(The task):
Pick out all lines in the listing holding the string "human" and copy them.

Segment Open

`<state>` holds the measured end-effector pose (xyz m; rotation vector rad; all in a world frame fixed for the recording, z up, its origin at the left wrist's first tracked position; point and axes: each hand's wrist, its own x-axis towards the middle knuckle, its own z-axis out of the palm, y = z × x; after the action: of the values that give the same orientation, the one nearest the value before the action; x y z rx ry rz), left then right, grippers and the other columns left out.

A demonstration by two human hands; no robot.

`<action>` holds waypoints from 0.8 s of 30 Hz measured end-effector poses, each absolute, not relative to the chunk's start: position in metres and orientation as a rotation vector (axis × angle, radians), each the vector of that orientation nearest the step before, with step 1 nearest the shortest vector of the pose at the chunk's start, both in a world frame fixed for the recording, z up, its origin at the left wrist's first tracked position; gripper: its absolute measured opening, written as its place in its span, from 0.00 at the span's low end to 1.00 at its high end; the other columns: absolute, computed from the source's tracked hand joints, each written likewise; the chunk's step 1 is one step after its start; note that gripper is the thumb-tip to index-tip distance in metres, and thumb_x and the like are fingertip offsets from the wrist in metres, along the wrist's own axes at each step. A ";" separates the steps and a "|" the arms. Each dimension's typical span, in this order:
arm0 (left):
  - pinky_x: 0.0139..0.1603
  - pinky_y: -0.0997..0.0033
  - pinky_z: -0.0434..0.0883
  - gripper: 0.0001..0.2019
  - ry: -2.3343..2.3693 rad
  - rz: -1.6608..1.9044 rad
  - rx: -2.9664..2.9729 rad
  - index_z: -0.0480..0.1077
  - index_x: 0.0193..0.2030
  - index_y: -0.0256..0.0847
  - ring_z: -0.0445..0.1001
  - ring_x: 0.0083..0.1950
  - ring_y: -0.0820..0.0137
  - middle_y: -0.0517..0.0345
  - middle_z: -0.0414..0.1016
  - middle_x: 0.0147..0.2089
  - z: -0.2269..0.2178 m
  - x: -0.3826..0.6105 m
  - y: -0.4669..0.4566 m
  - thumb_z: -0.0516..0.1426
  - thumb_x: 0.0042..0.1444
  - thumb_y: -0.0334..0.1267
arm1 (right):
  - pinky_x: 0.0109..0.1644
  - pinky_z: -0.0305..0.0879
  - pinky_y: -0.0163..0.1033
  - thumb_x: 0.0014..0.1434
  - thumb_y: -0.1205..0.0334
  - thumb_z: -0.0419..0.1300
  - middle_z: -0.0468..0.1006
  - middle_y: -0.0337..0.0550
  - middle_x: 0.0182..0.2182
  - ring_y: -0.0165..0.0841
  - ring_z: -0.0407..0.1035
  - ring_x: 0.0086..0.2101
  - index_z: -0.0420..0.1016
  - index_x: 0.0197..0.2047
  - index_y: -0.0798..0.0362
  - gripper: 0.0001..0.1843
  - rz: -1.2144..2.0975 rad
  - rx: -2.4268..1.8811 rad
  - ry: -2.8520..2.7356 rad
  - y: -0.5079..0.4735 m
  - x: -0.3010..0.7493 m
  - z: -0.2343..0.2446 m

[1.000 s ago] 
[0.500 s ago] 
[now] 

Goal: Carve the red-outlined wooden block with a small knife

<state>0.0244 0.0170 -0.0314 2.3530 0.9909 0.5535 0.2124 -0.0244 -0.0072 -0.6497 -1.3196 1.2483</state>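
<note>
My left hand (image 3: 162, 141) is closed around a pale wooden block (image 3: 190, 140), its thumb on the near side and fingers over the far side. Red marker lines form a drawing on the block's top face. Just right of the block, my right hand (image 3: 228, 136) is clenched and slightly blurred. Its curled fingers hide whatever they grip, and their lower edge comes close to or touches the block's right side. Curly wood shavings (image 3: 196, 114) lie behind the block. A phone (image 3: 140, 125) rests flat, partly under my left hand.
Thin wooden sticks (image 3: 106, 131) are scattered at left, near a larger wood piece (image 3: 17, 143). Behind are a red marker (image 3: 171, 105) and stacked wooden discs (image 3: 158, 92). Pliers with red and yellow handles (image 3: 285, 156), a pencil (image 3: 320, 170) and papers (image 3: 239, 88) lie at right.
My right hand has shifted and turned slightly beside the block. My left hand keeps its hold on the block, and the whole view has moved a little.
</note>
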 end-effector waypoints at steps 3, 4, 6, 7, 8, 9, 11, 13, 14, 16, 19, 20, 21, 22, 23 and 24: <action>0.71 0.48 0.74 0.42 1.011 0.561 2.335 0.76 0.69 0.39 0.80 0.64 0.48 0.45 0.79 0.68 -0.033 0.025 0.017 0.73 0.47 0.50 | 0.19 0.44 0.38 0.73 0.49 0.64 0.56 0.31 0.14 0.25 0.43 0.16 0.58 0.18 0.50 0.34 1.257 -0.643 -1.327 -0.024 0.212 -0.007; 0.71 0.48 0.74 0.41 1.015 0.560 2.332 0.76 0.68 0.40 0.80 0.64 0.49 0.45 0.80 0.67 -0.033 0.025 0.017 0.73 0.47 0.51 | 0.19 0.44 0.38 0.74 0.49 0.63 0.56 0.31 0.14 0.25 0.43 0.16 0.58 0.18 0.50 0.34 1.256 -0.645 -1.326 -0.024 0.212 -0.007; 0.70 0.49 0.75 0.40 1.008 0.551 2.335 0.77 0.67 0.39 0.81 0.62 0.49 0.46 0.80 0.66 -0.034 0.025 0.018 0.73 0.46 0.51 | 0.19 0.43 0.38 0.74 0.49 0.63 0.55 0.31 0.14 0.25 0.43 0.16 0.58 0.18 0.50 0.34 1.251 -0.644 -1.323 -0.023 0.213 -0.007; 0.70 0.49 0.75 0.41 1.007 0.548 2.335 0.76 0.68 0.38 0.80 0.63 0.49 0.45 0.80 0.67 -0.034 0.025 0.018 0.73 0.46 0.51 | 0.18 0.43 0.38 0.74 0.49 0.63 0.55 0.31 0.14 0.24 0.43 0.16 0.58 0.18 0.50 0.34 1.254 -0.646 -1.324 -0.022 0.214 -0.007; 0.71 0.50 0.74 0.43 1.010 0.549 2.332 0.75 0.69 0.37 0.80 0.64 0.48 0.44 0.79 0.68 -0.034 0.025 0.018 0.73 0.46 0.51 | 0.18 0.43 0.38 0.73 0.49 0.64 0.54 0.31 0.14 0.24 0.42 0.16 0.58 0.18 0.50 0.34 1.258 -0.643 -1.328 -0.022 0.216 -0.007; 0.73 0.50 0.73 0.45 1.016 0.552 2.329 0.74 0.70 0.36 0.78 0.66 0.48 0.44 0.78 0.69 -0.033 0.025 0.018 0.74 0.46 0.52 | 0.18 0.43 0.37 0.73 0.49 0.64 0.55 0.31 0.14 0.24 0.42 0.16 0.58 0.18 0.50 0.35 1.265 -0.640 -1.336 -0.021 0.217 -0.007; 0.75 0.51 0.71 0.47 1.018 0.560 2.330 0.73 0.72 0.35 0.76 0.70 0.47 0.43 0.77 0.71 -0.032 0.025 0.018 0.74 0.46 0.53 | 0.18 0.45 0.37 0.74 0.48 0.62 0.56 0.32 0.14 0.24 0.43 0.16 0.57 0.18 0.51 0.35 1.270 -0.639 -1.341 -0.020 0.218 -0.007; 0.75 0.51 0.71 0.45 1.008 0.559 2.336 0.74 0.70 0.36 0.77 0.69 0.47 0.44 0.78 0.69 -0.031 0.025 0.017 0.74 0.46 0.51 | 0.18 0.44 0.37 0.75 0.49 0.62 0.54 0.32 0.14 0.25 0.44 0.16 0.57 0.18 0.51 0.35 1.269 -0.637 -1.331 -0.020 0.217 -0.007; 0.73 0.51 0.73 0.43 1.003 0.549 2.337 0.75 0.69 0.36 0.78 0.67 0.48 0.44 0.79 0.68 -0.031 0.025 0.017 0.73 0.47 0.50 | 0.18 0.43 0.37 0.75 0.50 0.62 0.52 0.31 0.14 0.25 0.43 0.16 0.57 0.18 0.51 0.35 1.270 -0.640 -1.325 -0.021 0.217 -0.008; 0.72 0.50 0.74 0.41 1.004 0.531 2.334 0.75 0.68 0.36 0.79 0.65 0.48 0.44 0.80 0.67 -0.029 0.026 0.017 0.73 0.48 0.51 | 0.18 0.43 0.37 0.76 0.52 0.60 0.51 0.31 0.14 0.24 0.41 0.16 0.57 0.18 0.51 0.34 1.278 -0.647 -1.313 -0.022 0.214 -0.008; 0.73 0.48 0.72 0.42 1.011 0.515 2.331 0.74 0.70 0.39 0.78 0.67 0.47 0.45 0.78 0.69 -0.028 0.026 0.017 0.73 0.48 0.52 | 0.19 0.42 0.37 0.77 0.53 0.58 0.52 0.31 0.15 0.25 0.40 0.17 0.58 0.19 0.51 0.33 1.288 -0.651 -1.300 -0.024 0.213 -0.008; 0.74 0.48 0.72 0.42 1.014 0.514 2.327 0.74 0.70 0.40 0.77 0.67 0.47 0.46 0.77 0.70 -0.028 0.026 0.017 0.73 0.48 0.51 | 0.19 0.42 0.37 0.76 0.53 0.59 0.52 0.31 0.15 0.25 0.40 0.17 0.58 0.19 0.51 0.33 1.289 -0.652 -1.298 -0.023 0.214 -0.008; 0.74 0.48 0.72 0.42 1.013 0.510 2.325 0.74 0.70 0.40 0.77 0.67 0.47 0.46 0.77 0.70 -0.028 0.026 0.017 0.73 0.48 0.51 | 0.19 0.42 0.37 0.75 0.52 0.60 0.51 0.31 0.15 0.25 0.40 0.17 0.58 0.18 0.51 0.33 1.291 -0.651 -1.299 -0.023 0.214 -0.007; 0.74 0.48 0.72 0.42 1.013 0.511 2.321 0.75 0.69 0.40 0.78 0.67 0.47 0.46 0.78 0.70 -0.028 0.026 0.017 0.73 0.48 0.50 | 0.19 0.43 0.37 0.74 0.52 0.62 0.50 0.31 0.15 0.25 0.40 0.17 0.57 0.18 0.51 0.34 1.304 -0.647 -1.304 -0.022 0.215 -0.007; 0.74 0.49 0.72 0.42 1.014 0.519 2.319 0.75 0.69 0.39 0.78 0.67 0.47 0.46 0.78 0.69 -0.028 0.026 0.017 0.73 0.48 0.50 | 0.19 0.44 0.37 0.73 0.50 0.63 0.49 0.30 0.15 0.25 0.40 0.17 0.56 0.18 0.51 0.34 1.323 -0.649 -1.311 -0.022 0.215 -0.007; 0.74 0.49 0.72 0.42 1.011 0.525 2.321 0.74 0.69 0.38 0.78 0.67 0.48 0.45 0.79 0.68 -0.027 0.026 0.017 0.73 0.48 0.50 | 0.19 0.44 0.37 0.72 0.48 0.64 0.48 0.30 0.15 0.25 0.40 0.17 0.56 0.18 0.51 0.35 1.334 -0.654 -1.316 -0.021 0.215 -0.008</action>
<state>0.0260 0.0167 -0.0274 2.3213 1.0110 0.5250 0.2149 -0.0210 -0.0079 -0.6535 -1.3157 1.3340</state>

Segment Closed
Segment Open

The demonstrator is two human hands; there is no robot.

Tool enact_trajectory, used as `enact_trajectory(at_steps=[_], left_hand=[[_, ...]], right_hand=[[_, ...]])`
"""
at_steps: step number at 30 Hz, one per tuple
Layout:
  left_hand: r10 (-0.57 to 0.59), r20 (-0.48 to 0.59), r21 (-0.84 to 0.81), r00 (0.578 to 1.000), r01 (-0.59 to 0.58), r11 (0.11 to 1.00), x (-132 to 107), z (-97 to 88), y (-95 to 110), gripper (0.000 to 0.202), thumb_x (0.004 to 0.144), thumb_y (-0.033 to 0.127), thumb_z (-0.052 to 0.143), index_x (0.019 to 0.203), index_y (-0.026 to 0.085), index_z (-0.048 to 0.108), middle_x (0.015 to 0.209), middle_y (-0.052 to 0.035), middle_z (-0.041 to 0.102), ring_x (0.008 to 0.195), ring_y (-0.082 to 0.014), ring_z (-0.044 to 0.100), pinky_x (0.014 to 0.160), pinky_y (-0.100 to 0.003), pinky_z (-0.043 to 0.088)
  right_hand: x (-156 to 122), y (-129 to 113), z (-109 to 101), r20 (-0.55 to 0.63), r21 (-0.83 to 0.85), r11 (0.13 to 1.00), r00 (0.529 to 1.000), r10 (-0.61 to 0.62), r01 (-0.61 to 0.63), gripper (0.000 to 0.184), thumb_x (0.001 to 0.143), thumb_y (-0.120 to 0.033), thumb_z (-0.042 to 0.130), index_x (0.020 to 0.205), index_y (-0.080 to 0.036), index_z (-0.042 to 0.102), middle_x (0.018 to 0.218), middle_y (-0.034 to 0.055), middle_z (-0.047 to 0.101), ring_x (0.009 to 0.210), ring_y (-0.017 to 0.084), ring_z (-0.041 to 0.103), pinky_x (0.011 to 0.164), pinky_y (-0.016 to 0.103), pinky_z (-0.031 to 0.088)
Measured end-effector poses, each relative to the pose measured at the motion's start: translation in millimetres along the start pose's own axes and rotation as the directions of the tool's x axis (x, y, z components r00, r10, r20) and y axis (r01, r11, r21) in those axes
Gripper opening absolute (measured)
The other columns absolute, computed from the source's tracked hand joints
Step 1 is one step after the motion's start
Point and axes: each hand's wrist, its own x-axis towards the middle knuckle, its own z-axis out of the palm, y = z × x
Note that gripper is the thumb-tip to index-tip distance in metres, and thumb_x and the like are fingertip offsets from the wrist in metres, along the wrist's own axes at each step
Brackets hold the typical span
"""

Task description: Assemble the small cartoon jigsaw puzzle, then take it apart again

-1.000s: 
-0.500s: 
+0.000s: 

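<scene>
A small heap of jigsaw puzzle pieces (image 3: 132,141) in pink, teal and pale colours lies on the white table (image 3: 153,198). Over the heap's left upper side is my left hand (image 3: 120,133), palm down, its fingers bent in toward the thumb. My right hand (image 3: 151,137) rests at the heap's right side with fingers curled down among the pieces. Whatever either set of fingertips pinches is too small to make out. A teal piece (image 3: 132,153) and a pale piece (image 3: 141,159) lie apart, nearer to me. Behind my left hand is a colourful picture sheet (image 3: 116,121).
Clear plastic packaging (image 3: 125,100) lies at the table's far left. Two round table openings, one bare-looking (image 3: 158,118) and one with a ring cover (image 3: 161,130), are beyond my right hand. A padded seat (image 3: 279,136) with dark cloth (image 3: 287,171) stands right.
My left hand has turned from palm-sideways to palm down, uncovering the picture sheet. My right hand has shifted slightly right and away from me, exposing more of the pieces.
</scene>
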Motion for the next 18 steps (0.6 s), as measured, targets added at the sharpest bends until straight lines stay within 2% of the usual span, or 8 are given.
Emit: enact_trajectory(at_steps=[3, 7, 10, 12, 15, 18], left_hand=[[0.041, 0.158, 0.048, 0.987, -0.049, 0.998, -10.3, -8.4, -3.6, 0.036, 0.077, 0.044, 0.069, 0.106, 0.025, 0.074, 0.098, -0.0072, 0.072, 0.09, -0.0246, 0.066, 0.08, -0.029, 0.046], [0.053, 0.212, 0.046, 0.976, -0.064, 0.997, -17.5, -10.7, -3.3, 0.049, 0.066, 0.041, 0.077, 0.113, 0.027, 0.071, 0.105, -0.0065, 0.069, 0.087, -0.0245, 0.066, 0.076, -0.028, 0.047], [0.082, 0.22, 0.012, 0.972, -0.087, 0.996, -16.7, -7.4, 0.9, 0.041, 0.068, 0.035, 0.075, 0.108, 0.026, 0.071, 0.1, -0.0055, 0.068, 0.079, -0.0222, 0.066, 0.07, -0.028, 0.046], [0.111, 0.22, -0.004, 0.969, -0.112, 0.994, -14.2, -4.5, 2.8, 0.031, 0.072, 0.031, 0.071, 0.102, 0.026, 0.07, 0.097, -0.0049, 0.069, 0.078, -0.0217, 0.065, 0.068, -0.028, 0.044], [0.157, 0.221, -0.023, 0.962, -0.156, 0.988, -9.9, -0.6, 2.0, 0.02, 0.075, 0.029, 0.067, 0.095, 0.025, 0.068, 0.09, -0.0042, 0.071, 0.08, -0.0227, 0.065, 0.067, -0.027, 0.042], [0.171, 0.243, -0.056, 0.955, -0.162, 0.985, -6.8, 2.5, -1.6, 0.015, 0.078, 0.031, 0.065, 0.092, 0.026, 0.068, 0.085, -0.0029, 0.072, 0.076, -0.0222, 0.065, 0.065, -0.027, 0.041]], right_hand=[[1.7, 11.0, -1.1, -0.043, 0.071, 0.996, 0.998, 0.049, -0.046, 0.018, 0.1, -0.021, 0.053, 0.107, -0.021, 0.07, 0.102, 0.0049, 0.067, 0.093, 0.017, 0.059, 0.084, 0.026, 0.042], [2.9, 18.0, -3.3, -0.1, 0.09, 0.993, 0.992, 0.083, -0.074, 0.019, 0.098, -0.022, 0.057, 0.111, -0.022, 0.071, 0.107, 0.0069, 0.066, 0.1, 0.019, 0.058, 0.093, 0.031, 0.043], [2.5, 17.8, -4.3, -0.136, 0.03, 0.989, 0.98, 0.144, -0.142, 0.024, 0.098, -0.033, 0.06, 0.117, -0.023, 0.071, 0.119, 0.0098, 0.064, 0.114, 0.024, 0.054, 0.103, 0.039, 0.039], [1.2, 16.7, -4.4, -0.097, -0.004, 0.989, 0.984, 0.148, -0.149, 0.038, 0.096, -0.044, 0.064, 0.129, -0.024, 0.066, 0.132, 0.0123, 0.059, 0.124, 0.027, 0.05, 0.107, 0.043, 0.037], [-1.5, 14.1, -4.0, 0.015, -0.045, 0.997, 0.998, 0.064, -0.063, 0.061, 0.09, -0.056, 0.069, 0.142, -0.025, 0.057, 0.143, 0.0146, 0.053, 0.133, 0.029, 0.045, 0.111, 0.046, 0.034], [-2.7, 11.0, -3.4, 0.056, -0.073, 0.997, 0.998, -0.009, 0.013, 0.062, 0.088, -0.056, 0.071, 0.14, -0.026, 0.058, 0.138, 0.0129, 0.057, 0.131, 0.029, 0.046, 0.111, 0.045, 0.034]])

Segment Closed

(Problem solution):
A demonstration by two human hands; no robot.
The demonstrator is two human hands; there is no robot.

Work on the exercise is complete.